Впрочем, Джексонвилл еще впереди, его не облететь. Джексонвилл неминуем.
— Там были самые настоящие тараканы! — Мама мечтательно зажмурилась. — И в ванной с потолка капала вода!
Великанова такое любит. А я нет, я люблю, чтобы без тараканов, но с кондиционером и одноразовыми шлепанцами.
— А зеркало?! Я в него глядеться не могла, боялась, что отразится какой-нибудь Аль Капоне. Да! Да, там отдыхал Аль Капоне!

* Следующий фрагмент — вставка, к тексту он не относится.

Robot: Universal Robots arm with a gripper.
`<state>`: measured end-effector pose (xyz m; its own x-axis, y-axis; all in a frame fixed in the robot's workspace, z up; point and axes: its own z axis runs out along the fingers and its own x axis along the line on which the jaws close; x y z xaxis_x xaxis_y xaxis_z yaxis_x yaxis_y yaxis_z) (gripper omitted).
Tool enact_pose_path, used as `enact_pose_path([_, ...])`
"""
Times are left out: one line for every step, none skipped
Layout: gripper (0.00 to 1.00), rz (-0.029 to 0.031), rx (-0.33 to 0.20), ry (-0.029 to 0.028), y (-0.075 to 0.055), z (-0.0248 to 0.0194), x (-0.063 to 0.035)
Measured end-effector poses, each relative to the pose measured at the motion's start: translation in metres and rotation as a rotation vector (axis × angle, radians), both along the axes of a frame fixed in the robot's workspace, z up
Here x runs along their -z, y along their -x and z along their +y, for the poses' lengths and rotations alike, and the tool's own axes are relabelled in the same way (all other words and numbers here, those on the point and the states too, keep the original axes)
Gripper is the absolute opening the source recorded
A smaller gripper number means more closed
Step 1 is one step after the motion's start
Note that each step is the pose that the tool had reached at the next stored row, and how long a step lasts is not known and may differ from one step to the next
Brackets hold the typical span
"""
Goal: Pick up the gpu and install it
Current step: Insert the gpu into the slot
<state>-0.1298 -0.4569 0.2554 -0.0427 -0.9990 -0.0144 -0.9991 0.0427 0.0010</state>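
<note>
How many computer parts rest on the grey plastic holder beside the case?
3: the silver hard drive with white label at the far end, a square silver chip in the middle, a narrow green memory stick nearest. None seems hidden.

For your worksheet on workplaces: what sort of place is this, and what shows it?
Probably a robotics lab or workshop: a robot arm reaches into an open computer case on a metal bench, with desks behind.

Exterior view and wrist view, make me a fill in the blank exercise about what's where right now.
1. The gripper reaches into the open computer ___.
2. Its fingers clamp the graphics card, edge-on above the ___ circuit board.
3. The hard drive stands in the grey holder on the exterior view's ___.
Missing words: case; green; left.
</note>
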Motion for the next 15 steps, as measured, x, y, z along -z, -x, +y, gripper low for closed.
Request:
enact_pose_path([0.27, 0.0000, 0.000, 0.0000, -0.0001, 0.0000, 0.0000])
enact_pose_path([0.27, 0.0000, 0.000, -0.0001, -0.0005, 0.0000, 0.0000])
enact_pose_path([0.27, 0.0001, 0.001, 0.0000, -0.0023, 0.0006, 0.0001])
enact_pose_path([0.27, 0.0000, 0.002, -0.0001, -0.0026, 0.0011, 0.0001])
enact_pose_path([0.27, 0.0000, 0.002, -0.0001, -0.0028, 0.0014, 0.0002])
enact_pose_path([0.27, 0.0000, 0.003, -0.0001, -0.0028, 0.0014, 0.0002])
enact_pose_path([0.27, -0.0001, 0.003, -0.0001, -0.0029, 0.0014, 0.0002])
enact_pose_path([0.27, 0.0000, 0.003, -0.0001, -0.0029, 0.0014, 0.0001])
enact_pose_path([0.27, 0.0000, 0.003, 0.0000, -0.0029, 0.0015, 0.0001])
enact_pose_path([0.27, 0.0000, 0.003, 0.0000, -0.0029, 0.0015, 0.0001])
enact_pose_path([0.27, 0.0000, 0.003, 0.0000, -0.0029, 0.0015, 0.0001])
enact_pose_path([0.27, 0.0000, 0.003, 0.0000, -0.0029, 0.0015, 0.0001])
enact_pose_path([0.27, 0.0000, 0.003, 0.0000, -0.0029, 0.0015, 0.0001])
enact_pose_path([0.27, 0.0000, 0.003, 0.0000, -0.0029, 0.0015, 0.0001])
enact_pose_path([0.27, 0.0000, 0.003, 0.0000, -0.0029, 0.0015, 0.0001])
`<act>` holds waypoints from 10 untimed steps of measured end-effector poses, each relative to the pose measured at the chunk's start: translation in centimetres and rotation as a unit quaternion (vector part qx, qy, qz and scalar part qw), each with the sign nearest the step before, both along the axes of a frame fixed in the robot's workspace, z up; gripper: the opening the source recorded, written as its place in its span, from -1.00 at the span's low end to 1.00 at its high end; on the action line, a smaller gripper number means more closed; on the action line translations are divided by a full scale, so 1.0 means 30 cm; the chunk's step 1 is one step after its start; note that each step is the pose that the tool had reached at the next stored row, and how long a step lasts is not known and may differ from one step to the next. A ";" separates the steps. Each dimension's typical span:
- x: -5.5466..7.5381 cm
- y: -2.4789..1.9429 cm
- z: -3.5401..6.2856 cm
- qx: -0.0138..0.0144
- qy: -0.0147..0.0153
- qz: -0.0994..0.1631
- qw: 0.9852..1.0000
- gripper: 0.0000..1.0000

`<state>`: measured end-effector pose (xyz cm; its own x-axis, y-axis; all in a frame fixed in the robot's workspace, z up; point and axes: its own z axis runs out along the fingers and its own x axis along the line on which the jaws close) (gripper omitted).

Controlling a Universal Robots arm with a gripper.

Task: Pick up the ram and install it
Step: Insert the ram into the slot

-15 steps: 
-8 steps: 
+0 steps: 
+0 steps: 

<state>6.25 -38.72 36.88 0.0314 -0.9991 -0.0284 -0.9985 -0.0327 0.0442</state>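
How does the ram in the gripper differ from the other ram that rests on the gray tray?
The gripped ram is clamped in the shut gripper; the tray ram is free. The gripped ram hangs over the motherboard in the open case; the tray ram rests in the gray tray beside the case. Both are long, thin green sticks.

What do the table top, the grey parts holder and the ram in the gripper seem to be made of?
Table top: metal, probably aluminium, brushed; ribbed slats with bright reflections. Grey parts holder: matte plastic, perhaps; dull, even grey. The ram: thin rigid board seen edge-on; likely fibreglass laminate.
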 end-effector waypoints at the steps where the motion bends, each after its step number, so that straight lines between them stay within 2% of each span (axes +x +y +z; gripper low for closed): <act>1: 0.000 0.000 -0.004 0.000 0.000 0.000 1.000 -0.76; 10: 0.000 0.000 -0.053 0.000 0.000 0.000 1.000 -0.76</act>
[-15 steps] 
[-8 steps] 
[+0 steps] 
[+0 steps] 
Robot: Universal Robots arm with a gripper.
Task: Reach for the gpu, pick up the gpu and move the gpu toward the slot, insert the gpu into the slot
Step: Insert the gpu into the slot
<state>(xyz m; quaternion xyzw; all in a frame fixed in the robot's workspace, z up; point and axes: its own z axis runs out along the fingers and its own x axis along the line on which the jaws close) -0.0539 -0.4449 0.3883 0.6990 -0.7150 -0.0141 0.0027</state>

В нашем номере на стене было пять дырок — отец уверял меня, что от револьверных пуль. А я спорила с ним — Миша, говорю, но ведь в револьвере шесть патронов, где шестая дырка? А он пальцем по виску стучит. Вот какой отель — с историей.
Я перевернул конверт с «Кастильей».
На обратной стороне была карта. Справа гавань Баия, слева город. Город похож на процессор, много мелких квадратиков, рассаженных вдоль вытянутых авенид. Все старые города такие, во времена империй и чайных клиперов землю, не морщась, размечали по линейке, отчего кварталы теснились гвардейским парадом, за блоком блок, друг другу в лоб. Кажется, это для улучшения вентиляции. Гавана, названа в честь индейской принцессы, замученной колонизаторами, основана…
Давно.
— Вот он, — мама ткнула пальцем в карту. — Вот тут, в самом центре, недалеко от Капитолия, буквально пять минут. Капитолий, как в Вашингтоне, кстати, грандиозное сооружение…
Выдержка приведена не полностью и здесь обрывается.